_Your goal_
Without the pictures, output the records below word for word.

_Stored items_
"""

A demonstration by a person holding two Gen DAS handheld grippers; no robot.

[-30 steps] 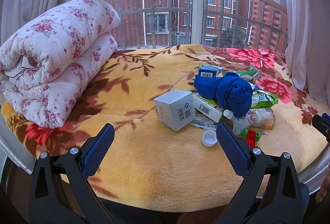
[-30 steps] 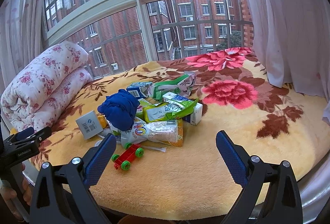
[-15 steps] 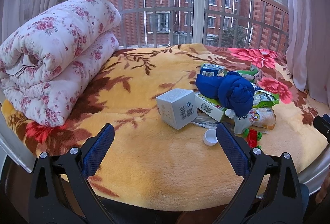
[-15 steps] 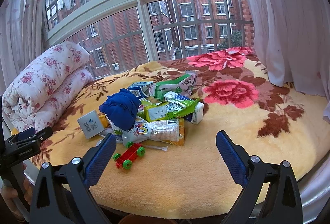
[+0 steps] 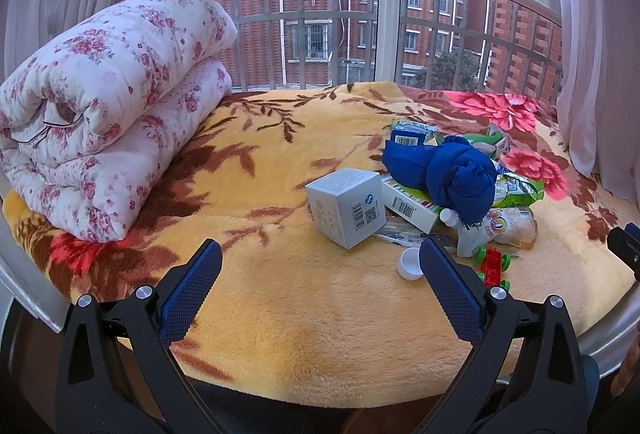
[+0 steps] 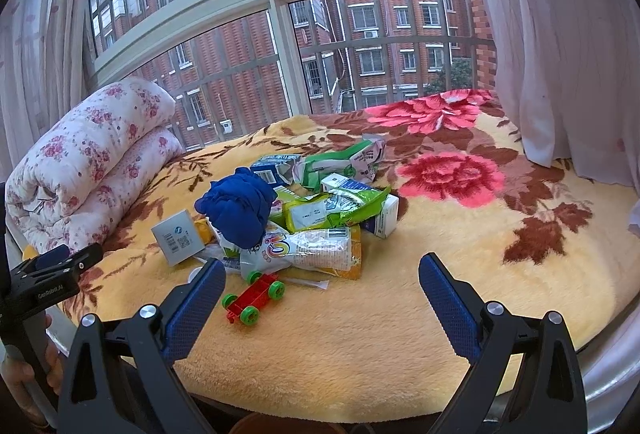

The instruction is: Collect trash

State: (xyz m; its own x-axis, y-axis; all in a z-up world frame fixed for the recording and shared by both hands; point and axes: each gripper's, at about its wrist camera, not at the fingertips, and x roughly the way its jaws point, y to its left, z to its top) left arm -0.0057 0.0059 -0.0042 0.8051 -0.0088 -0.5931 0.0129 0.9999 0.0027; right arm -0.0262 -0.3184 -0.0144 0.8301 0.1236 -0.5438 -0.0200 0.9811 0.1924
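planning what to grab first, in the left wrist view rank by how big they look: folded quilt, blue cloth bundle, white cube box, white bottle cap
1. folded quilt, by far the largest
2. blue cloth bundle
3. white cube box, slightly smaller-looking, though it sits nearer the camera
4. white bottle cap, smallest

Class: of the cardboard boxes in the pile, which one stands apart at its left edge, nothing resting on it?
The white cube-shaped box, with a QR code; the other boxes lie under wrappers.

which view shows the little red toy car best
The right wrist view. There the red toy car lies whole and unobstructed on the blanket, in front of the trash pile, all four green wheels visible. In the left wrist view only a piece of it shows, partly hidden behind a finger of the left gripper.
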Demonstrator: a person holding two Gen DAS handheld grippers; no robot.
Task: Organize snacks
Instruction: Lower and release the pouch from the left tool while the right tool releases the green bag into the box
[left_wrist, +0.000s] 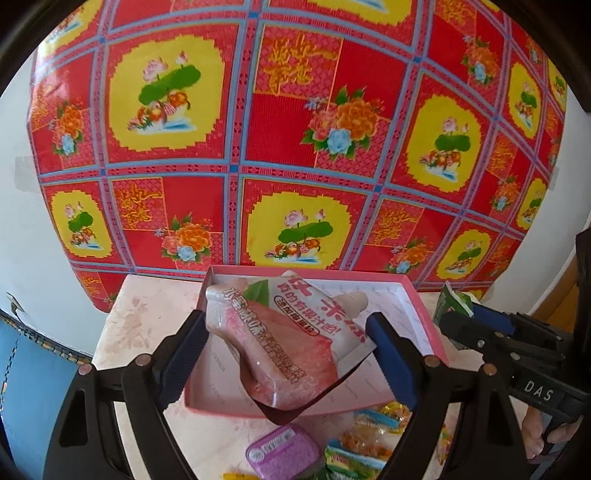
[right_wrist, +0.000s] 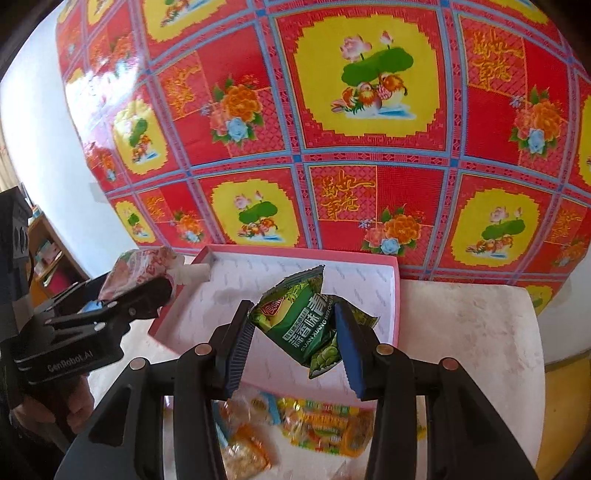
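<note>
Two snacks were in the air at once, and that was where the trouble could start. The left hand-held gripper (left_wrist: 286, 345) stood wide with a pink drink pouch (left_wrist: 280, 339) clamped between its blue pads, the pouch hanging tilted over the pink box (left_wrist: 417, 295). The right hand-held gripper (right_wrist: 291, 345) was narrower, closed on a green snack packet (right_wrist: 306, 321), which also hung above the box's pale, patterned floor.

Both loads appeared bound for the same shallow box, so the two tools could have knocked together over it; in the left wrist view the right tool sat just beside the box's right wall. The pouch looked soft and heavy at its lower end, and I judged it could slide out of the pads or swing. Its spout end pointed toward the far wall and might have caught on the rim. The green packet was gripped by its crinkled middle, so it could twist or slip on release and land on the rim.

More loose items, a purple tin (left_wrist: 282, 454) and yellow-orange sweets (right_wrist: 321, 424), lay on the desk (right_wrist: 461, 332) just before the box. A low pass could have swept them off the edge.
</note>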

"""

_Answer for this exercise_
A demonstration by a person holding two Gen DAS handheld grippers; no robot.

[-30 steps] 
[-30 steps] 
[-15 steps] 
[-15 steps] 
[+0 steps] 
[+0 steps] 

The instruction is: Collect trash

State: (xyz m; its own x-axis, y-axis; all in a z-up world frame fixed for the recording and shared by both hands; point and axes: each gripper's, at about its wrist camera, not at the fingertips, and x roughly the way its jaws point, y to its left, z to its top) left arm -0.0057 0.0059 -0.0042 0.8051 -0.0088 -0.5931 0.0129 0.9999 0.0027; right arm -0.0262 -0.3184 -0.0144 0.8301 0.1236 -0.5438 -0.0200 0.9811 0.1924
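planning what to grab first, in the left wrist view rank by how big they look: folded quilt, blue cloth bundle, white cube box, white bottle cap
1. folded quilt, by far the largest
2. blue cloth bundle
3. white cube box, slightly smaller-looking, though it sits nearer the camera
4. white bottle cap, smallest

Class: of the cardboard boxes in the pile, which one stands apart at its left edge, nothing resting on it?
The white cube-shaped box, with a QR code; the other boxes lie under wrappers.

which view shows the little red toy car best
The right wrist view. There the red toy car lies whole and unobstructed on the blanket, in front of the trash pile, all four green wheels visible. In the left wrist view only a piece of it shows, partly hidden behind a finger of the left gripper.
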Demonstrator: a person holding two Gen DAS handheld grippers; no robot.
Task: Organize snacks
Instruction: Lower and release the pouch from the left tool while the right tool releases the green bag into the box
[left_wrist, +0.000s] 
[right_wrist, +0.000s] 
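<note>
Two snacks were in the air at once, and that was where the trouble could start. The left hand-held gripper (left_wrist: 286, 345) stood wide with a pink drink pouch (left_wrist: 280, 339) clamped between its blue pads, the pouch hanging tilted over the pink box (left_wrist: 417, 295). The right hand-held gripper (right_wrist: 291, 345) was narrower, closed on a green snack packet (right_wrist: 306, 321), which also hung above the box's pale, patterned floor.

Both loads appeared bound for the same shallow box, so the two tools could have knocked together over it; in the left wrist view the right tool sat just beside the box's right wall. The pouch looked soft and heavy at its lower end, and I judged it could slide out of the pads or swing. Its spout end pointed toward the far wall and might have caught on the rim. The green packet was gripped by its crinkled middle, so it could twist or slip on release and land on the rim.

More loose items, a purple tin (left_wrist: 282, 454) and yellow-orange sweets (right_wrist: 321, 424), lay on the desk (right_wrist: 461, 332) just before the box. A low pass could have swept them off the edge.
</note>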

The exercise is finished.